The (static) type of a variable characterizes the set of possible values (or states) that it can be assigned, and the ways that it can be used within the program. The latter includes which operators can be applied to the variable and to which methods the variable can be passed as an argument.
Python is a dynamically typed language, meaning the types of its variables are inferred while the program is running. This lowers the overhead to the programmer, who does not need to explicitly specify the types of all the variables they use. However, it also allows the possibility of runtime errors when the user attempts to carry out an operation on a variable that is not supported by its type. Even worse, when the inferred type of a variable differs from the programmer’s expectation, unexpected behaviors can occur. In the preceding example, Python’s input()
function accepted 3
from the user on the command line. This was not the integer 3, as we may have expected, it was the String “3”. This String was passed into the days_to_minutes()
function, where it was multiplied, first by 24 and then by 60 (for a total multiplication by 1,440). Does it make sense to multiply an integer by a String? In Python, it does, and it has the effect of concatenating together that integer number of copies of that String. In this case, the function computed and returned the String consisting of 1,440 “3"s, which was output to the console.
Of course, this is not what we intended. We expected the parameter days
to be an integer. We expected the multiplication within the days_to_minutes()
function to be normal integer multiplication. We expected the days_to_minutes()
function to return an integer. However, we could not enforce this. Since Python is dynamically typed, it was responsible for determining the types at runtime, and it did this in a way that was technically correct but deviating from our expectations. Dynamic typing can lead to strange behaviors, so it is something we may wish to avoid in critical software. An alternative approach, taken in Java, is static typing.
In a statically typed language, the types of variables are determined before the program is executed. Often, the programmer is responsible for explicitly declaring the types of all variables that they use, as well as the return type and types of all parameters of functions that they define. Then, the compiler of a statically typed language uses these type declarations to identify type errors before the code is executed, preventing many runtime errors.
While static typing passes more responsibility to the programmer, it can often save time in the long run by avoiding unclear program behaviors arising from unexpected type inferences; imagine trying to identify the issue in our earlier example when it is buried within thousands of lines of code across many function calls.
Our First Java Code
Now, let’s translate our time-conversion code into a Java program. As a warning, Java has a reputation for verbosity; it takes a lot of “boilerplate” code to write even simple programs in Java, so this example may look a bit overwhelming. We’ll walk through a lot of the syntax here but leave some of the discussion to future lectures.

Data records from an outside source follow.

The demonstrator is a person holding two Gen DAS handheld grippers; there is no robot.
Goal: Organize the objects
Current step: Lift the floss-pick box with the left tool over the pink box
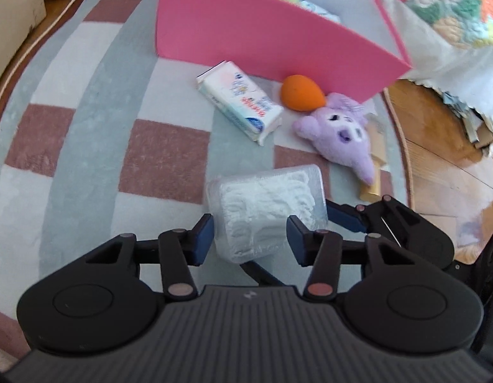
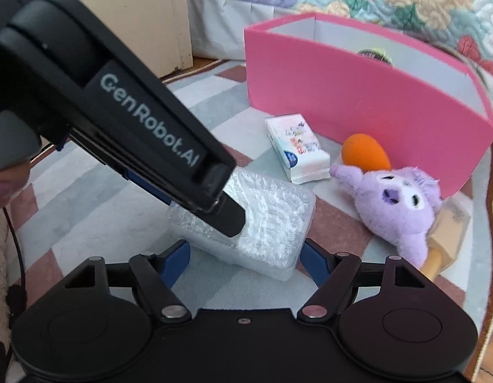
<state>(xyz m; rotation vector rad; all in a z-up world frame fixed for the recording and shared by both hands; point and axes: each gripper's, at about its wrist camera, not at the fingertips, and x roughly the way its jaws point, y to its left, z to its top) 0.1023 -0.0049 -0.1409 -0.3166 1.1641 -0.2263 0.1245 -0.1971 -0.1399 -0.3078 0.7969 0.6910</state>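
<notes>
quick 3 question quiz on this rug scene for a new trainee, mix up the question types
1. True or false: the orange sponge lies inside the pink box.
2. Which thing sits between the fingers of both grippers? A) tissue pack B) clear packet of white pads C) purple plush toy
3. Fill in: the wooden-handled item lies partly under the ____.

Key
1. False; it lies on the rug, against the box's outer wall.
2. B; the left gripper and the right gripper both straddle it.
3. Purple plush toy.
</notes>
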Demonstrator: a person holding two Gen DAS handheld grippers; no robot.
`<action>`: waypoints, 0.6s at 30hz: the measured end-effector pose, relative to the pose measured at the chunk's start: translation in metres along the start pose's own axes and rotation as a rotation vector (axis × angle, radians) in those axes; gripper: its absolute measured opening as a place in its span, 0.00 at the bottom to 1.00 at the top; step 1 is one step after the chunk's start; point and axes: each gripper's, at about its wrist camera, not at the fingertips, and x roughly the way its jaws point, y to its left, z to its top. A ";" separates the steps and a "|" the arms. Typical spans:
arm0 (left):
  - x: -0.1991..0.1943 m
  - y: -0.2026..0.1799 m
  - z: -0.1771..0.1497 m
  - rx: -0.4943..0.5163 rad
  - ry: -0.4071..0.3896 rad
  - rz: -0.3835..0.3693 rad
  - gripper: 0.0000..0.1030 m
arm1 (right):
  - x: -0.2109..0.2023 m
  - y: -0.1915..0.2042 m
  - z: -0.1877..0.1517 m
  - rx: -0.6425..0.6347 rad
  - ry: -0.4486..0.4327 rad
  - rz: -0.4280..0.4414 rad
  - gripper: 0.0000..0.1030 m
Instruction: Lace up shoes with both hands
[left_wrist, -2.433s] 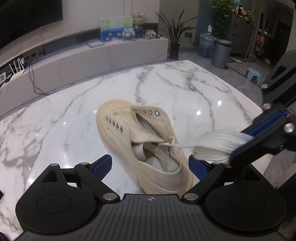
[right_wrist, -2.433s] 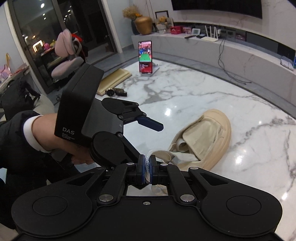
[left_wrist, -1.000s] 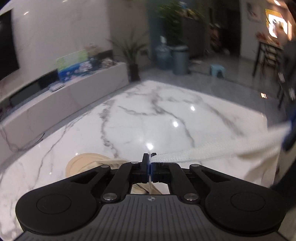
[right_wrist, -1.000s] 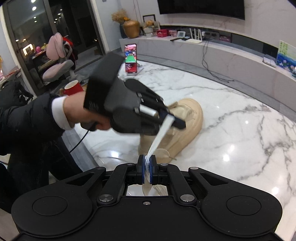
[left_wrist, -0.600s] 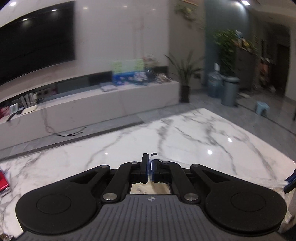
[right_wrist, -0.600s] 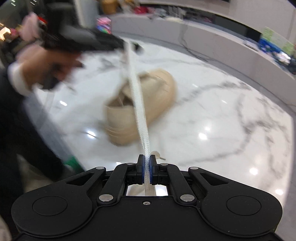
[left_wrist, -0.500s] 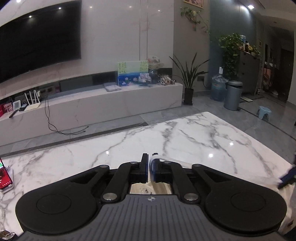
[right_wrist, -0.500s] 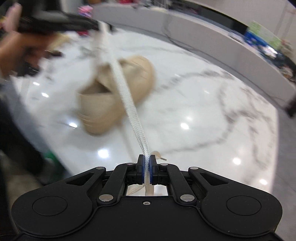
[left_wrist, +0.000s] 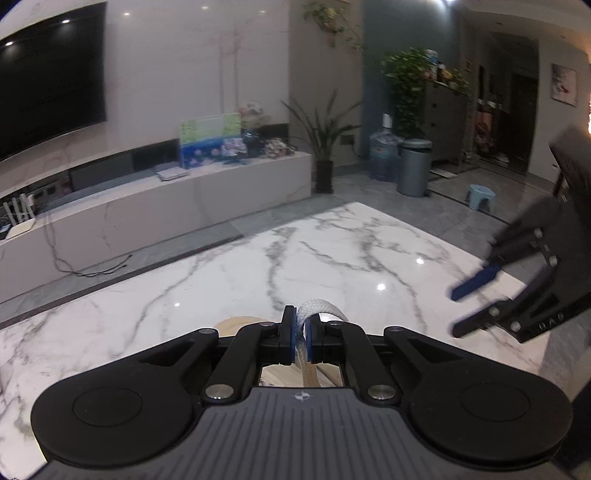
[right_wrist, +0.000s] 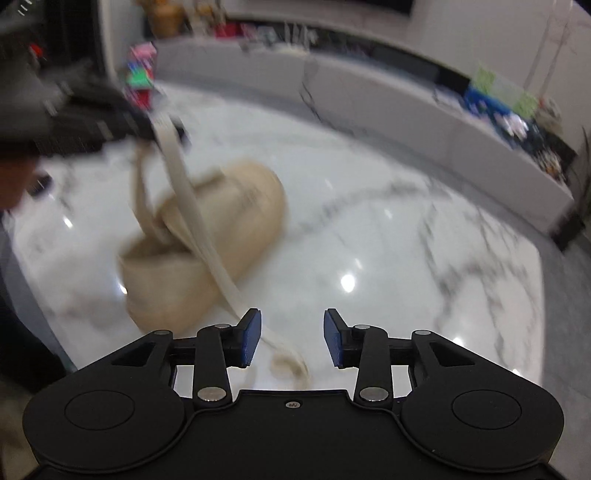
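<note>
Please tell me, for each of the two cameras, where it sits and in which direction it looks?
Left wrist: sits on the left tongs, shut on the lace; faces across the marble table toward the TV wall; the right tongs show at right.
Right wrist: sits on the open right tongs; looks down at the shoe; the left tongs and a blurred hand show upper left.
Shared: lace, table, shoe, each other's tongs.
</note>
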 end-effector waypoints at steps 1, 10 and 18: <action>0.001 -0.003 -0.001 0.013 0.007 -0.009 0.05 | -0.001 0.005 0.004 -0.006 -0.022 0.024 0.36; 0.002 -0.026 -0.010 0.139 0.051 -0.060 0.05 | 0.003 0.054 0.030 -0.167 -0.101 0.127 0.22; 0.005 -0.023 -0.015 0.137 0.072 -0.007 0.05 | 0.002 0.055 0.031 -0.150 -0.050 0.171 0.01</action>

In CS 2110, we will write our Java code in the IntelliJ IDE (integrated development environment). This is a program that includes many useful features for developing Java code, including syntax highlighting, code completion and suggestions, and debugging tools. It also automatically manages the compilation and execution of your code (rather than having to rely on more complicated build systems or command-line tools). For more information about how to install and set-up IntelliJ and navigate some of its main features, refer to our setup page.
Java is an object-oriented programming language. The basic building blocks of Java programs are classes, which serve as containers for code subroutines called methods. All of the code that we write in Java must belong to a class, and (for the most part… we will see exceptions to this rule soon) each class lives in a “.java” file with the same name. Classes and files in Java begin with an uppercase letter by convention. Let’s create a class Convert
in a file Convert.java
that will contain our example code. We declare a class using the keywords public class
, followed by the class name. We use curly braces { ... }
to demarcate the code in this class.
Convert.java
|
|
|
|
Within the Convert
class, we’d like to define our conversion function. In Java, we use camelCase for function names, starting the name with a lowercase letter and then capitalizing the first letter of all subsequent words, so days_to_minutes()
from Python’s snake_case becomes daysToMinutes()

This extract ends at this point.